- _TRY IT_: Which lines below fall between the one containing "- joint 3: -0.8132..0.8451" and the one containing "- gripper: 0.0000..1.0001"? Repeat them exactly, counting both of those lines, and add nothing else.

....

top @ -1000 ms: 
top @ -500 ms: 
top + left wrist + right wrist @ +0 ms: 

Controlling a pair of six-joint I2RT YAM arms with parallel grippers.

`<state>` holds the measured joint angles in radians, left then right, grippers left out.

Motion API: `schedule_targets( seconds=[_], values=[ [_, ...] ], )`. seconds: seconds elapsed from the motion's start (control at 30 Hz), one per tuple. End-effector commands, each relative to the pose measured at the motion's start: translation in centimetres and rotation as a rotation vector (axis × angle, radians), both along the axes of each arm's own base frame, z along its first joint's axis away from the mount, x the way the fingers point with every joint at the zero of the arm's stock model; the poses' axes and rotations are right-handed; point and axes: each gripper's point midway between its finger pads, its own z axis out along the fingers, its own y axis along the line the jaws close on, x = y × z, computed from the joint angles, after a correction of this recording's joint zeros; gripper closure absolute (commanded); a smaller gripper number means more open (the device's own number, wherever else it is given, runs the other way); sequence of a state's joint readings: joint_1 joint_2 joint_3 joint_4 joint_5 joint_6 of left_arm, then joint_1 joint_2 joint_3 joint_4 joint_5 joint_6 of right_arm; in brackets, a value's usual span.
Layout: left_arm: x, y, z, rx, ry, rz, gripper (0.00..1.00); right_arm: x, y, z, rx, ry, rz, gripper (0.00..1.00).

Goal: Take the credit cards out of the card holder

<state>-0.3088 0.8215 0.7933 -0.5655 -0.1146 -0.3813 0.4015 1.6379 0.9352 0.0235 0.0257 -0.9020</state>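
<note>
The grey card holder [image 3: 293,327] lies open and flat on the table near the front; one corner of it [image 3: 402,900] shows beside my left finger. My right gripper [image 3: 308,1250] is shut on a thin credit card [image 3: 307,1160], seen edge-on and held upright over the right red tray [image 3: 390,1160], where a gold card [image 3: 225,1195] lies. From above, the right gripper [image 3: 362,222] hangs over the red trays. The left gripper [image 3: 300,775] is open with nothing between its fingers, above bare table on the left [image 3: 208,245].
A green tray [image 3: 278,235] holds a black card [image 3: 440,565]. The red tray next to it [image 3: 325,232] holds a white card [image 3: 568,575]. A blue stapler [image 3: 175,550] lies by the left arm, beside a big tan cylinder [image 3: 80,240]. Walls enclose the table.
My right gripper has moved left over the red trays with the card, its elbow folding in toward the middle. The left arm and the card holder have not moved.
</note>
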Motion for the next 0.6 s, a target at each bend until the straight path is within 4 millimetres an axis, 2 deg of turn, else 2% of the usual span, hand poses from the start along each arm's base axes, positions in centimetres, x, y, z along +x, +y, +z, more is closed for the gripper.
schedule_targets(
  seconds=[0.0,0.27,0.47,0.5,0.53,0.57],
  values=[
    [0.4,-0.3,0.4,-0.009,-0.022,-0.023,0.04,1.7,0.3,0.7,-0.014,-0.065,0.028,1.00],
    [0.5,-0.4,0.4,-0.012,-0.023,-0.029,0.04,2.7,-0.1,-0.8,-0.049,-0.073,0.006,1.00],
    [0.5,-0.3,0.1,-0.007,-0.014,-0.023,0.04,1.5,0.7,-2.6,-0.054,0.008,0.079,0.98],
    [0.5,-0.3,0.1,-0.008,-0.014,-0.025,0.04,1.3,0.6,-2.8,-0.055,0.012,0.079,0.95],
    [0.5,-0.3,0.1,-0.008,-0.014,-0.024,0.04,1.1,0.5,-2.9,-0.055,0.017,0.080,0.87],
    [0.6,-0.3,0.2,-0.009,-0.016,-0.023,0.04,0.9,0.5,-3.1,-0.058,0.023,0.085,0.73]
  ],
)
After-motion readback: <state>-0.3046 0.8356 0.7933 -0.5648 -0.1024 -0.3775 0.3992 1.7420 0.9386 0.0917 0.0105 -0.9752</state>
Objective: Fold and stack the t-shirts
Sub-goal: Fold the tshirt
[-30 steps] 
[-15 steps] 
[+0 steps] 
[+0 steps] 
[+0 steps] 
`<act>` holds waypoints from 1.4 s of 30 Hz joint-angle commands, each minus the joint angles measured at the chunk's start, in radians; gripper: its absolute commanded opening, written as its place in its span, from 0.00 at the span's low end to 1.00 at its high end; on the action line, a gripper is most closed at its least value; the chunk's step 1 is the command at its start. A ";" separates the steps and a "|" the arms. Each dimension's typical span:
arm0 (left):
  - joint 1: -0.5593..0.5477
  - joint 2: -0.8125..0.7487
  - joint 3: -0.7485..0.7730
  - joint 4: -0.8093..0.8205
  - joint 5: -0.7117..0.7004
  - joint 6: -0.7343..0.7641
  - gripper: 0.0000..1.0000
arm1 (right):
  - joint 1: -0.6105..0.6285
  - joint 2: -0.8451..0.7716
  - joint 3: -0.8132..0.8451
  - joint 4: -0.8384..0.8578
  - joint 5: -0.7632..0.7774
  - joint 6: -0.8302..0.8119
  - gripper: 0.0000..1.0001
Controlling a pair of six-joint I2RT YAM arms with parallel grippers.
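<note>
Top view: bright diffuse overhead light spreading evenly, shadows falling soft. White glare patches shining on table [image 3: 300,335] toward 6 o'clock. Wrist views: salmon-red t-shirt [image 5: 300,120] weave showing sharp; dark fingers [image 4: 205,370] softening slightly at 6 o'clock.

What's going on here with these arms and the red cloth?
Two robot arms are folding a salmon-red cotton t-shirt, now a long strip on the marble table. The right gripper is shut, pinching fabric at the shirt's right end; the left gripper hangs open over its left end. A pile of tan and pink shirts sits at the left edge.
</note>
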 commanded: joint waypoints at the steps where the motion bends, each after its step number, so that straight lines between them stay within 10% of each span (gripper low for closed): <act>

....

- _EXERCISE SOLUTION_:
  - joint 3: -0.8132..0.8451
  - joint 4: -0.8384..0.8578
  - joint 5: -0.7632..0.7774
  - joint 6: -0.8302..0.8119
  - gripper: 0.0000..1.0001

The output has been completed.